Naprawdę warto odwiedzić tę perłę Jury Częstochowskiej, pamięć potęgi średniowiecznej Polski i króla Kazimierza Wielkiego. Nie dość, że piękne widoki, to jeszcze potężna dawka historii, sięgająca epoki lodowcowej.
Zamek w Olsztynie to trzeci, co do wielkości zamek na Jurze, po Wawelu i Ogrodzieńcu. Prace odkrywcze archeolodzy prowadzili w nim od 2013 roku. Od 2019 roku zostały zintensyfikowane i objęły powierzchnię około 120 arów. W marcu 2022 roku zamek odwiedził ówczesny sekretarz stanu w Ministerstwie Kultury i Dziedzictwa Narodowego Szymon Giżyński. Trzeba dodać, że Ministerstwo Kultury wsparło badania naukowe realizowane na zamku, co zadeklarował wówczas wiceminister Giżyński.
O przebiegu działań konserwatorskich opowiedział wówczas „Gazecie Częstochowskiej” dr Czesław Hadamik. – Odsłoniliśmy cały kompleks bramy głównej i najważniejsze elementy infrastruktury dolnego zamku, jego części gospodarczej. Upewniłem się, że ta część powstała za czasów Kazimierza Wielkiego. Sam zamek został postawiony już w XIII wieku – najstarsza jego część była wybudowana przez biskupów krakowskich, a pierwsze elementy murowane wzniósł biskup Jan Muskata. Kazimierz Wielki rozbudował tę warownię i była to w dziejach zamku największa budowlana inwestycja. Między innymi wzniósł dolny zamek, jako zaplecze dla części mieszkalnej górnej części warowni. Najbardziej efektowne elementy to filary ponad 40−metrowego mostu rozpiętego nad całym dziedzińcem, który prowadził od bramy głównej do drugiej bramy i głównego dziedzińca. To była, jak na XIV wiek, bardzo efektowna konstrukcja w Europie. Poza tym okryliśmy cały komplet bramy głównej, który ma dwie fazy chronologiczne. Jedna brama powstała w średniowieczu, drugą dobudowano w XVI wieku – jest to jedna z największych bram w zamkach jurajskich. Odkryliśmy też efektowną studnię, pod 10−metrowymi zasypami, w ramach baszty studziennej. Studnia jest bardzo duża, kiedy ją odsłoniliśmy miała przekrój kwadratowy 2,5 metra na 2,5 metra.
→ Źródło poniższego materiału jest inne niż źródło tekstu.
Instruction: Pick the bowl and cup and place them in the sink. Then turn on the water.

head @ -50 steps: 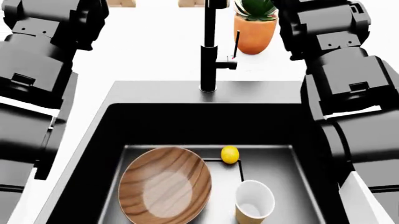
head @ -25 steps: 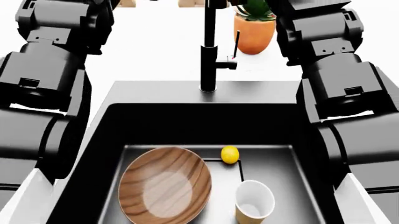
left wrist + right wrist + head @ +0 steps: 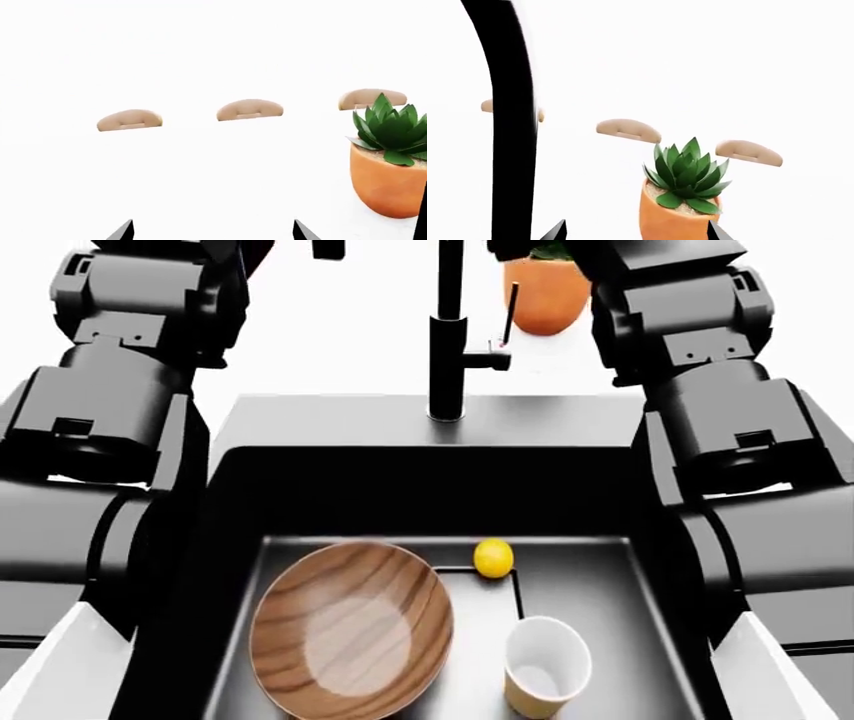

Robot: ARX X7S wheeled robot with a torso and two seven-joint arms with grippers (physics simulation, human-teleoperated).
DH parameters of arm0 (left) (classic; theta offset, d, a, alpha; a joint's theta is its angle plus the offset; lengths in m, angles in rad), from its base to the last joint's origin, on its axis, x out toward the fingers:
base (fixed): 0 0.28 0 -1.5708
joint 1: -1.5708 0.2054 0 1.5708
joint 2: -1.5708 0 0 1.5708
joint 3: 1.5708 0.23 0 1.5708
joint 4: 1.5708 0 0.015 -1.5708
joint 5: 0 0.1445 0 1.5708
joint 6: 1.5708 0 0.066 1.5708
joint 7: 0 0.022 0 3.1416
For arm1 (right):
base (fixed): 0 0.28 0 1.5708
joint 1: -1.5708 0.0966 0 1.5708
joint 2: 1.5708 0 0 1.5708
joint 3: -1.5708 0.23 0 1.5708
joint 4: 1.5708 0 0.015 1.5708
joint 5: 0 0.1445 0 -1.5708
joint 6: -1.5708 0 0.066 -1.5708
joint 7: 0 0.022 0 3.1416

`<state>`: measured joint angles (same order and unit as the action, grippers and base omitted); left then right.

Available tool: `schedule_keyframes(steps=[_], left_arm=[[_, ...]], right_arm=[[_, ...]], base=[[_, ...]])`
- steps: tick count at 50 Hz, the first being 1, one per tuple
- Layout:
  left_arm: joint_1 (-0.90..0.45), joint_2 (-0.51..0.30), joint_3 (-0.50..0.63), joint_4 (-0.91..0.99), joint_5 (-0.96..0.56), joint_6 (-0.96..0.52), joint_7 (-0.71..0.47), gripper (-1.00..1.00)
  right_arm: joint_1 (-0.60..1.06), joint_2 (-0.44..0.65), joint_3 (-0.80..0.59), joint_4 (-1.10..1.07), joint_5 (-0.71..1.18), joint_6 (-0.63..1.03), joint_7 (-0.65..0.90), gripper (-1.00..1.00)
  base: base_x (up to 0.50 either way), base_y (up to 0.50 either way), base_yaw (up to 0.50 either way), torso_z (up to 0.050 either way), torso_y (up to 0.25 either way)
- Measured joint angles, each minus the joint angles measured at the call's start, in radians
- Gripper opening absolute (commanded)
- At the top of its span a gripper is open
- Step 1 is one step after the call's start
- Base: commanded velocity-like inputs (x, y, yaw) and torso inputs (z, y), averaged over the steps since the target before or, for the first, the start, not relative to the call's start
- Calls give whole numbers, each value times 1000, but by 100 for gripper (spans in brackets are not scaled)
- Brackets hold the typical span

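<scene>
The wooden bowl point(image 3: 351, 630) lies in the black sink point(image 3: 240, 540), at its left. The tan cup point(image 3: 547, 665) stands upright beside it at the right, apart from it. The tall black faucet point(image 3: 449, 330) rises behind the basin, with its thin lever point(image 3: 509, 315) on its right side. No water shows. Both arms are raised at the sides of the head view, and their grippers are cut off at its top edge. My left gripper point(image 3: 213, 232) is open and empty over the white counter. My right gripper point(image 3: 635, 232) is open and empty, with the faucet point(image 3: 510, 125) beside it.
A yellow lemon point(image 3: 494, 558) lies in the sink behind the bowl and cup. An orange plant pot point(image 3: 547, 295) stands right of the faucet; it also shows in the left wrist view point(image 3: 390, 185) and the right wrist view point(image 3: 677, 215). Tan chair backs point(image 3: 250, 109) show beyond the counter.
Both arms have moved forward and up, the left one also inward. The head view has shifted, so the pot sits higher in it. Bowl, cup and lemon have not moved.
</scene>
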<state>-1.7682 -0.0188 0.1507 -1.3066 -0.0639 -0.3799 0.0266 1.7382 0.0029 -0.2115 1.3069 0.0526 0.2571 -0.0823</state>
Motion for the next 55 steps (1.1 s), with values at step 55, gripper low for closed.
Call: schedule_keyframes(steps=[55], left_arm=[[11,0,-29,-2,38,-12,26,100]], right_arm=[[-9,-1,-39,0,40,9,-1,100]], base=[[0,0,0,0,-137]])
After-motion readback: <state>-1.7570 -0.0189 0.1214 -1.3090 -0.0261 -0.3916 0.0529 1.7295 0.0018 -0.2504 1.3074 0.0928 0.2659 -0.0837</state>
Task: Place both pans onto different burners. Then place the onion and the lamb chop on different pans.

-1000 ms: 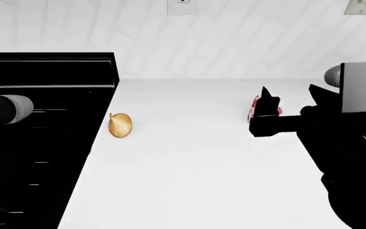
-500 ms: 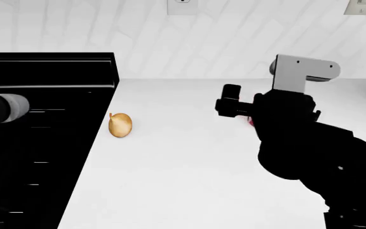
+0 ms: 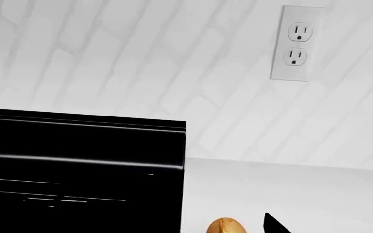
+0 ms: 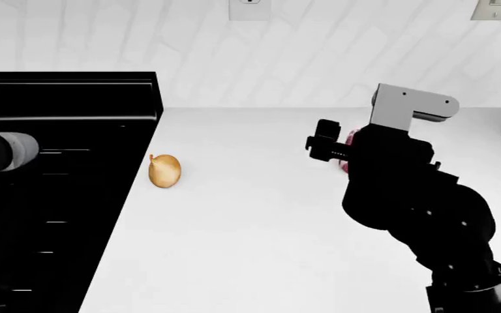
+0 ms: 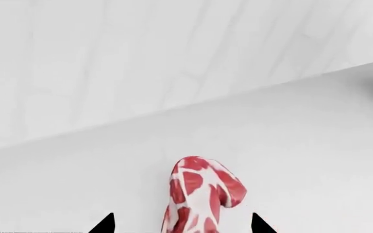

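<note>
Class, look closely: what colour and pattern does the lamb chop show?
Red-pink patches marbled with white fat on the lamb chop, clearest in the right wrist view.

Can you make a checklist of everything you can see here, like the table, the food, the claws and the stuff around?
Surface: white counter, bare apart from the food.
Job's things: onion lies on the counter beside the stove; lamb chop lies on the counter near the wall; pans not seen.
Clutter: nothing seen.
Claws: right claw open, tips either side of the lamb chop; left claw barely in view, cannot tell.
Cables: nothing seen.
Surroundings: white brick wall with an outlet.
</note>
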You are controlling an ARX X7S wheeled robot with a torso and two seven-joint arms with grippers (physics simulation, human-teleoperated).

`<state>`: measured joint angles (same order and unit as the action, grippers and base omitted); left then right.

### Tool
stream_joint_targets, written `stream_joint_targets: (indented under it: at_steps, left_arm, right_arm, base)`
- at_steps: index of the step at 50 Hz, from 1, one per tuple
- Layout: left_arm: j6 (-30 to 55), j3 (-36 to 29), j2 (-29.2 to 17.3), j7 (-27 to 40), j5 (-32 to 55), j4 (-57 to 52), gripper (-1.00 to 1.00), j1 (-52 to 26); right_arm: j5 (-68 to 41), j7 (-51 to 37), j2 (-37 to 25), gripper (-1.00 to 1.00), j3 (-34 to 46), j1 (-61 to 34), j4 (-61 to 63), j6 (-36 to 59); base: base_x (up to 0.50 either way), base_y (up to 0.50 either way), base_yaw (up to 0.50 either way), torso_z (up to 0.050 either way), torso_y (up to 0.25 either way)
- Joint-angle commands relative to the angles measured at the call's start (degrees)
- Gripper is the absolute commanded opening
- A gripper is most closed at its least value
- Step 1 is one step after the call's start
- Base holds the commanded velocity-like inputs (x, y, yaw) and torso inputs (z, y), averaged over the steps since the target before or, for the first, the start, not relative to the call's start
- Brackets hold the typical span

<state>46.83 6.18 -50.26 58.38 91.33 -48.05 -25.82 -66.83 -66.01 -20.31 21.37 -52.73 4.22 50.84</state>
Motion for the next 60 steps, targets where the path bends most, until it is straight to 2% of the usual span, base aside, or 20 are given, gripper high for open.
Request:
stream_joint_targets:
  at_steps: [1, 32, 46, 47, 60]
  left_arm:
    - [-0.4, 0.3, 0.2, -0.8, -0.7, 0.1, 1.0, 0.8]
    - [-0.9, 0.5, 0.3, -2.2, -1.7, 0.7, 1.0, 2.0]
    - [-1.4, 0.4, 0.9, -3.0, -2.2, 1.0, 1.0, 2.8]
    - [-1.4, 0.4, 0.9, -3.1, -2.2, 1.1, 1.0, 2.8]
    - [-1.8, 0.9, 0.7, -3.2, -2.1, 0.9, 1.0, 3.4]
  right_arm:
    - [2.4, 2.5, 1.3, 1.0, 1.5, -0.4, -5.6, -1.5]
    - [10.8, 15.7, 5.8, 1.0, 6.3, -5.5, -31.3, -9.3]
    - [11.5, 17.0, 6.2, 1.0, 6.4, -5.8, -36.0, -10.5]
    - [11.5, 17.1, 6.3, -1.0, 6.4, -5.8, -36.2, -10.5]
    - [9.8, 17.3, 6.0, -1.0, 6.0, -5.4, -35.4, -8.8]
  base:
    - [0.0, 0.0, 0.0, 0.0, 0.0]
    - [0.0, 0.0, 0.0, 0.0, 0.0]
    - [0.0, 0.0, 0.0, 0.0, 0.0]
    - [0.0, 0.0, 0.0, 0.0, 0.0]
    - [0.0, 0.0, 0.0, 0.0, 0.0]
Gdy zeszliśmy niżej na około trzy metry, przekrój studni zrobił się okrągły, o średnicy 2,5 metra. To jest potężny szyb wykuty w litej skale. Według lustratora z XVII wieku studnia miała ponad 150 metrów głębokości. Nie będziemy teraz wybierać tych 150 metrów, choć chciałoby się to zrobić. Będziemy natomiast chcieli wszystkie te elementy ładnie pokazać, ale w stanie historycznej ruiny, bo drugich Bobolic tu nie zrobimy. Wykonamy otocznie zamku, odbudowane zostanie sklepienie zewnętrzne w baszcie studziennej – było ceglane i wykonane prawdopodobnie przez starostę Joachima Osieckiego na przełomie XVI i XVII wieku. Całość będzie dostępna dla zwiedzających – opowiadał Czesław Hadamik. W kolejnych latach udało się zrekonstruować wizualnie dolny zamek, który był bardzo mocno zabudowany różnymi obiektami. Ale na zamku odkryto także znacznie starsze elementy, z okresu paleolitycznego. – Tam są ślady działalności neandertalczyka i półprodukty krzemienne. Odkopaliśmy je, i w związku z tym, w tym roku czeka nas potężne wyzwanie badawcze – dodał Marceli Ślusarczyk – geograf, przyrodnik i historyk, wielki pasjonat rekonstrukcji zamku.
Teraz, gdy zasadnicza część badań została zakończona można ich efekty zobacz na własne oczy. Zachęcamy do turystycznych wypraw do Olsztyna.